MEAA says governments at all levels must commit to protecting whistleblowers and journalists.

Former military lawyer David McBride has been sentenced to five years and eight months in jail for sharing classified military documents with journalists.

The material released by McBride was used in the ABC’s The Afghan Files story, which revealed allegations that Australian soldiers were involved in illegal killings. Investigative journalist Dan Oakes, was later awarded a Medal of the Order of Australia for “service to journalism.”

In 2019 ABC offices were raided by the Australian Federal Police, reportedly over the Afghan Files, followed by the home of News Corp journalist Annika Smethurst.

The Afghan Files also led to a Gold Walkley Award for the Four Corners report, Killing Field, by Mark Willacy on alleged unlawful acts by Australia’s elite soldiers in Afghanistan.

McBride pleaded guilty to three charges, including theft and sharing documents classified as secret, with members of the press.

ABC reports ACT Supreme Court Justice David Mossop rejected McBride’s case that he did not believe he was breaking the law, and found the offences were aggravated by his high security rating, which gave him access to the material.

He said McBride seemed to have become obsessed with the correctness of his own opinions.

But Justice Mossop did accept that McBride’s mental health, which included PTSD, might have had a minor contribution to the offending.

MEAA Media Director Michelle Rae said, “We respect the judge’s decision but it should never have come to this.

“This reporting was clearly in the public interest but the punishment given today is far in excess of any perceived wrongdoing.

“The prosecution has never proven that the disclosures have had any detrimental impact on Australa’s national security or its security relationships with other countries.

“Without whistleblowers working with journalists, corruption and wrongdoing is allowed to flourish.

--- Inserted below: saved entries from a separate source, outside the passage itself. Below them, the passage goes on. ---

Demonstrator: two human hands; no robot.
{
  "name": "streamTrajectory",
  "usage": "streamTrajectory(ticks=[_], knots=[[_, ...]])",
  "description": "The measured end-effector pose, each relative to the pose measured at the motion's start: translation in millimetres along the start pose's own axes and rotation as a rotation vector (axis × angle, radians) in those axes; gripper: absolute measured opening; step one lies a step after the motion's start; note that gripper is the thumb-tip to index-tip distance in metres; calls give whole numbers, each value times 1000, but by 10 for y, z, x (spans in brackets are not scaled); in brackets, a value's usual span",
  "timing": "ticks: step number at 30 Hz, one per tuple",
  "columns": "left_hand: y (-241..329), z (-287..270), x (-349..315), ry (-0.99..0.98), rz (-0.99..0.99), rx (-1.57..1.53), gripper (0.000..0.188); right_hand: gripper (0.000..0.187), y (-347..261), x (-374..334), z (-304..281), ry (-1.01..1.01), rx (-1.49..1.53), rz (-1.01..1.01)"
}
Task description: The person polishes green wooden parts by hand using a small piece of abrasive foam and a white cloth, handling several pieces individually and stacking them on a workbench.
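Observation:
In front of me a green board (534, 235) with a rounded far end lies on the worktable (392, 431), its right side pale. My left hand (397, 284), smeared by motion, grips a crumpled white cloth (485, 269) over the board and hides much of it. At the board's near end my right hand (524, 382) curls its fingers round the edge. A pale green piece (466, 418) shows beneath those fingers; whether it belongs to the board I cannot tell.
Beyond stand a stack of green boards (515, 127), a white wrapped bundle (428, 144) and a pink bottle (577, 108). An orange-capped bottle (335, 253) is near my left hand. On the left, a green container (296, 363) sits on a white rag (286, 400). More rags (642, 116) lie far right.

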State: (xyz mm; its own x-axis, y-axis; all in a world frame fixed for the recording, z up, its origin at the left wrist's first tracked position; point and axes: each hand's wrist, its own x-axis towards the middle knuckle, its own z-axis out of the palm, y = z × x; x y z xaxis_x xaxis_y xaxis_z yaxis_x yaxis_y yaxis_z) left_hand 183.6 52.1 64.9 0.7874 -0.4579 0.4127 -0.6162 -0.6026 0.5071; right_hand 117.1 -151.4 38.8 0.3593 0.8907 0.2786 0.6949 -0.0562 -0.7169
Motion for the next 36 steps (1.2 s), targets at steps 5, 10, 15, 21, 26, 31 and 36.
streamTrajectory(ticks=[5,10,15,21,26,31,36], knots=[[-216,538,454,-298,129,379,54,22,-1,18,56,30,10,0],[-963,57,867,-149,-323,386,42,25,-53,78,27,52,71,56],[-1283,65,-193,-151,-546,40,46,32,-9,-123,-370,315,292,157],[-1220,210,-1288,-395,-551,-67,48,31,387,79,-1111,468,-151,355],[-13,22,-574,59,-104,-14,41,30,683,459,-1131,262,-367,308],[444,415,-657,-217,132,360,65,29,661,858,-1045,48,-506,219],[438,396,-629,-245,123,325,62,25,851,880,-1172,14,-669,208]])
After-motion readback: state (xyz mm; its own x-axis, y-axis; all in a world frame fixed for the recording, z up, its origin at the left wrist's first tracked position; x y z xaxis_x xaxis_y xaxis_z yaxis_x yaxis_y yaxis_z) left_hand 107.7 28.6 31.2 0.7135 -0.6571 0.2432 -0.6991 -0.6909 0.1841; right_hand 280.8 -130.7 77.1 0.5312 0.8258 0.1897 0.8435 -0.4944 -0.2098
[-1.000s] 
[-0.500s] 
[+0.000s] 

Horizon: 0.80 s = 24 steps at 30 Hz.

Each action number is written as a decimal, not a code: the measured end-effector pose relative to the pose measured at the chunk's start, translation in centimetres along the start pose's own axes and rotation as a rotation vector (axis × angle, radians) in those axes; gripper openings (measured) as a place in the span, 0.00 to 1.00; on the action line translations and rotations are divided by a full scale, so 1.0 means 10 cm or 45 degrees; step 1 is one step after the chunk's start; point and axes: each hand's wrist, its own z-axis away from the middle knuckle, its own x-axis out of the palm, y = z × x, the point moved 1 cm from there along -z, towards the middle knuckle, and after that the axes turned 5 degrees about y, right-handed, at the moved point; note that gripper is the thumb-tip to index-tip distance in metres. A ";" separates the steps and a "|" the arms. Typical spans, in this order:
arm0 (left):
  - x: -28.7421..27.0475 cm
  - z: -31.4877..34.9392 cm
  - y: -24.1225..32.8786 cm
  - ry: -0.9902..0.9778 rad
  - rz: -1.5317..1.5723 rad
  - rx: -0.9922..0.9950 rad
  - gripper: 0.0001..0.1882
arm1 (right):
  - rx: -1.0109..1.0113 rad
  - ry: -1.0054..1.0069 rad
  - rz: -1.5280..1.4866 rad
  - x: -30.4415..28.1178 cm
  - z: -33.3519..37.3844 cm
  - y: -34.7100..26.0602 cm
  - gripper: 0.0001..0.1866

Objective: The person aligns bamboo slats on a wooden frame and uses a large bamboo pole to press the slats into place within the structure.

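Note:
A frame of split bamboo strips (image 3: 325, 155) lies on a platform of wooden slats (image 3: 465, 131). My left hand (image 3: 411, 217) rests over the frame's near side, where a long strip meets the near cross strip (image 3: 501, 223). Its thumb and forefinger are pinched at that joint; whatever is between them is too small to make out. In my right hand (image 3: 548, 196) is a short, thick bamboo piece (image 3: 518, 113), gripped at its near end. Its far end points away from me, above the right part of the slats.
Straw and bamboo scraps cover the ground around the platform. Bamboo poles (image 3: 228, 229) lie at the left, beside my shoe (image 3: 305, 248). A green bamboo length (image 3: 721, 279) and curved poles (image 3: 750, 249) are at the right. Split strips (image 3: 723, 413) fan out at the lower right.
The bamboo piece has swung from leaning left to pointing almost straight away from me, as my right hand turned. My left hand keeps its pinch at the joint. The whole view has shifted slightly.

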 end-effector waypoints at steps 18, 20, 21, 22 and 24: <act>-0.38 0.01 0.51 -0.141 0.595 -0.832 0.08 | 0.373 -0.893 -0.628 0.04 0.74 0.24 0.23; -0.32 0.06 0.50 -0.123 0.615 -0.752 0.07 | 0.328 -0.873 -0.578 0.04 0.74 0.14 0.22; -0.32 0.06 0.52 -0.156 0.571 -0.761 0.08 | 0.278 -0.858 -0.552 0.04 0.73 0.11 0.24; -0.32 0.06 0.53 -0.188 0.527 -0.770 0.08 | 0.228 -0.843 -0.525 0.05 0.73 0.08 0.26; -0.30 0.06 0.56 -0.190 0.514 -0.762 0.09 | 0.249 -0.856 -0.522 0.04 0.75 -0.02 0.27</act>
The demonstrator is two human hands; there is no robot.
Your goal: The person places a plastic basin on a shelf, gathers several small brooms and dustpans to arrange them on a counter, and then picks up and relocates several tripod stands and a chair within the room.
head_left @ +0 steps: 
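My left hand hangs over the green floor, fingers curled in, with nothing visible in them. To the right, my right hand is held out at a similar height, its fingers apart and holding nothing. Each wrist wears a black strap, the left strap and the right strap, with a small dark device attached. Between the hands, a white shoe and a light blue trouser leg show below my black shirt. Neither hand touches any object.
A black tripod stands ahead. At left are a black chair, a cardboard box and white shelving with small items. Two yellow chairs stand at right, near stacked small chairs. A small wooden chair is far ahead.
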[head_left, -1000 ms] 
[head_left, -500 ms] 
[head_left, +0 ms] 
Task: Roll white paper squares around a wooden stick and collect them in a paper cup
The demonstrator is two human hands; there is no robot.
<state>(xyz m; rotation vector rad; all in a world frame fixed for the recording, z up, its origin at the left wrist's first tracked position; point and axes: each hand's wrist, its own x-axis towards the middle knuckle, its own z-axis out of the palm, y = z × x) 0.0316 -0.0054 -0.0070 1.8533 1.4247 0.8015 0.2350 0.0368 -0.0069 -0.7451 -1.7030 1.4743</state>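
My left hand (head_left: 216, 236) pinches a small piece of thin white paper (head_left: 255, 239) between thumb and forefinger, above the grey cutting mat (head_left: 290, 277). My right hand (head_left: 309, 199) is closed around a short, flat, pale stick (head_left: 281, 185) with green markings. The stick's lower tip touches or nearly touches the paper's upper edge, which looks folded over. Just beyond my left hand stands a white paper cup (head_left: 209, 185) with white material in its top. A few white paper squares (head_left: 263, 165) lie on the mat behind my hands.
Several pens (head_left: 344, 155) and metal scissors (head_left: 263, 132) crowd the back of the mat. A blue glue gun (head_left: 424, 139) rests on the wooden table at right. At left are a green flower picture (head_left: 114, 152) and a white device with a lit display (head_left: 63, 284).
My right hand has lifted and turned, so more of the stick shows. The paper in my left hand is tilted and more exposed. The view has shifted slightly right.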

“With Australia having slipped to 39th on global press freedom rankings, governments at all levels must commit to protecting whistleblowers and journalists.

“A mature democracy does not shy away from scrutiny and the public has a right to know what its government does.

“It is time our political leaders truly embraced transparency and accountability.”

McBride will serve a non-parole period of two years and three months.

Speaking outside court today after the sentencing, McBride’s lawyer Mark Davis said they would appeal.